- _About this exercise_: Please copy all of the entries exactly, but drop every picture.

Stored records

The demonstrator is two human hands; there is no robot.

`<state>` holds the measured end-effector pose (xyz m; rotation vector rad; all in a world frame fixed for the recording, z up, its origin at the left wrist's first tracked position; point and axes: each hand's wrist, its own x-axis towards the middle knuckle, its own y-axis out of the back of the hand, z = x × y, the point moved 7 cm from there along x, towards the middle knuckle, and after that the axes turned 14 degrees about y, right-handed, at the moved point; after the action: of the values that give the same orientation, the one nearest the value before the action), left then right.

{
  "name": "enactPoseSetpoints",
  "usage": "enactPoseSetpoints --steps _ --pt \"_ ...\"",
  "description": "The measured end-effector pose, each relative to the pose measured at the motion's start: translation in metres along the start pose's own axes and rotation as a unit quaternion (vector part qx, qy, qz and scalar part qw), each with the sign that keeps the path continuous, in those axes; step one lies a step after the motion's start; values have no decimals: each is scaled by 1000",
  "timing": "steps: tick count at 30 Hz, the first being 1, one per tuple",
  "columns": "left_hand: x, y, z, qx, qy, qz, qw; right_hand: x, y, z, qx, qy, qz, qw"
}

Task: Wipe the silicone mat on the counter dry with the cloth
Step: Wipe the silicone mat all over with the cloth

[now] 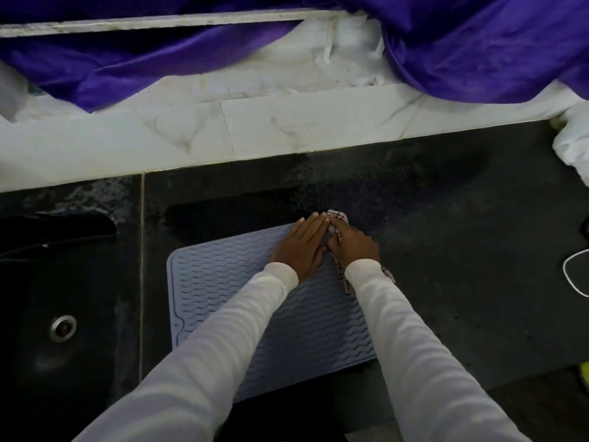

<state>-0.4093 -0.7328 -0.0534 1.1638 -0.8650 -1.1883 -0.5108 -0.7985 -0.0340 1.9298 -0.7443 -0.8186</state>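
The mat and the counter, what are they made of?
The mat looks like soft silicone or rubber: matte blue-grey, with moulded wavy ridges and a raised rim. The counter looks like dark polished stone, maybe granite: speckled, with a faint sheen.

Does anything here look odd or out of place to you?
Yes. The silicone mat lies askew on the counter, its near edge overhanging the front. A purple cloth is draped over the ledge behind.

A dark speckled counter (446, 237) is seen, with a sink (57, 314) set in at its left. A blue ribbed mat (223, 282) is laid flat on it, and a white cord (570, 275) at the right edge.
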Motion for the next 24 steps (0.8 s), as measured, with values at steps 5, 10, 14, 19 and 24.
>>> enactPoseSetpoints --steps 5,10,14,19,24 --pt "-2 0 0 12 2 -5 1000 -1 1 -2 0 -3 -6 1000" --pt "-8 -4 0 32 26 0 999 -4 4 -4 10 -3 5 1000" --pt "-22 -6 0 35 51 12 998 -4 5 -6 0 -5 -12 1000" --pt "-23 -5 0 29 68 0 997 -7 9 -6 -35 -13 -43 998" --pt "-23 -6 -1 22 77 -5 997 -12 13 -6 -38 -24 -58 997"
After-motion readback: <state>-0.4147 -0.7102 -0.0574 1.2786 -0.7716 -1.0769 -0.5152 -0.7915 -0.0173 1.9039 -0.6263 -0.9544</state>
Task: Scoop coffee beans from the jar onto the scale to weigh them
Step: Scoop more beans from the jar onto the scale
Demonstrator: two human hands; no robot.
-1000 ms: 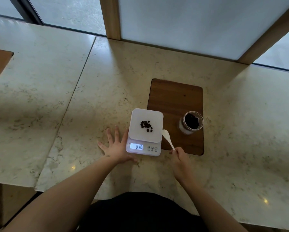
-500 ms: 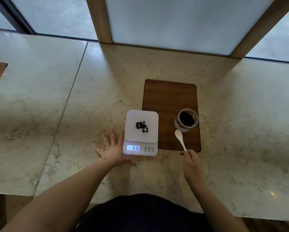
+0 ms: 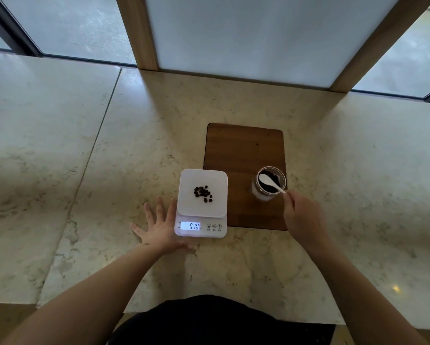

- _Exercise output_:
The demonstrator is two human hands; there is no robot.

`<state>` holds the measured end-effector pose (xyz m; rotation vector rad; all in a world frame fixed for the recording, z up, its origin at the left wrist's first tracked position; point and axes: each hand's wrist, its own x-axis towards the middle knuckle, its own y-axis out of the back of the hand, z = x × y, the point moved 7 cm from there along x, towards the middle knuckle, and after that the axes turned 14 degrees about y, right-handed, at the moved point; after the action: of the values that give the same orientation, the one nearest the value before the action), left then right.

{
  "name": "enactPoseSetpoints",
  "usage": "enactPoseSetpoints --steps _ --pt \"_ ...\"",
  "description": "The measured end-effector pose, each relative to the pose measured at the motion's start: translation in metres along the start pose's own axes and rotation as a unit quaternion (vector part qx, qy, qz and scalar part qw), each with the sign that keeps the path continuous, in those axes; step one lies a step after the motion's start; values have no decimals: each is scaled by 1000",
  "timing": "steps: tick count at 30 Hz, the first being 1, one per tuple",
  "columns": "left_hand: x, y, z, qx, qy, qz, qw; right_hand: x, y, z, qx, qy, qz, qw"
}

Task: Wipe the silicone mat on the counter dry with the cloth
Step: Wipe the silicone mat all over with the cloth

[now] 

<state>-0.4093 -0.7328 -0.0534 1.1638 -0.8650 -1.1883 -0.5108 -0.7985 -0.0340 1.9298 -0.7443 -0.8186</state>
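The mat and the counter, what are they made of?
The mat looks like soft silicone or rubber: matte blue-grey, with moulded wavy ridges and a raised rim. The counter looks like dark polished stone, maybe granite: speckled, with a faint sheen.

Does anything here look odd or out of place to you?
Yes. The silicone mat lies askew on the counter, its near edge overhanging the front. A purple cloth is draped over the ledge behind.

A dark speckled counter (446, 237) is seen, with a sink (57, 314) set in at its left. A blue ribbed mat (223, 282) is laid flat on it, and a white cord (570, 275) at the right edge.
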Motion for the next 24 steps (0.8 s), as measured, with values at steps 5, 10, 14, 19 and 24.
>>> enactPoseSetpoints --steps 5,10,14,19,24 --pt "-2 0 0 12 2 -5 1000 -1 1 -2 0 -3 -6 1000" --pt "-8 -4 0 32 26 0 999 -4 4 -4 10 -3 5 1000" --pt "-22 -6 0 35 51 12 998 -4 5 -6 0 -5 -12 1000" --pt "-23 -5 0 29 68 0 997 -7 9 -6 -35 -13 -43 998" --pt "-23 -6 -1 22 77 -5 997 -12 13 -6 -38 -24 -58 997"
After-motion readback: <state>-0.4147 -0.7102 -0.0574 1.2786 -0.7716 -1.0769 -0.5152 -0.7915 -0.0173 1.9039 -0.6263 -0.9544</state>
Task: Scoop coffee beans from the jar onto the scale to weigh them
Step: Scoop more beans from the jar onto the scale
Demonstrator: two human hands; no robot.
-1000 ms: 
-500 ms: 
+0 ms: 

Nothing else is needed for this exercise.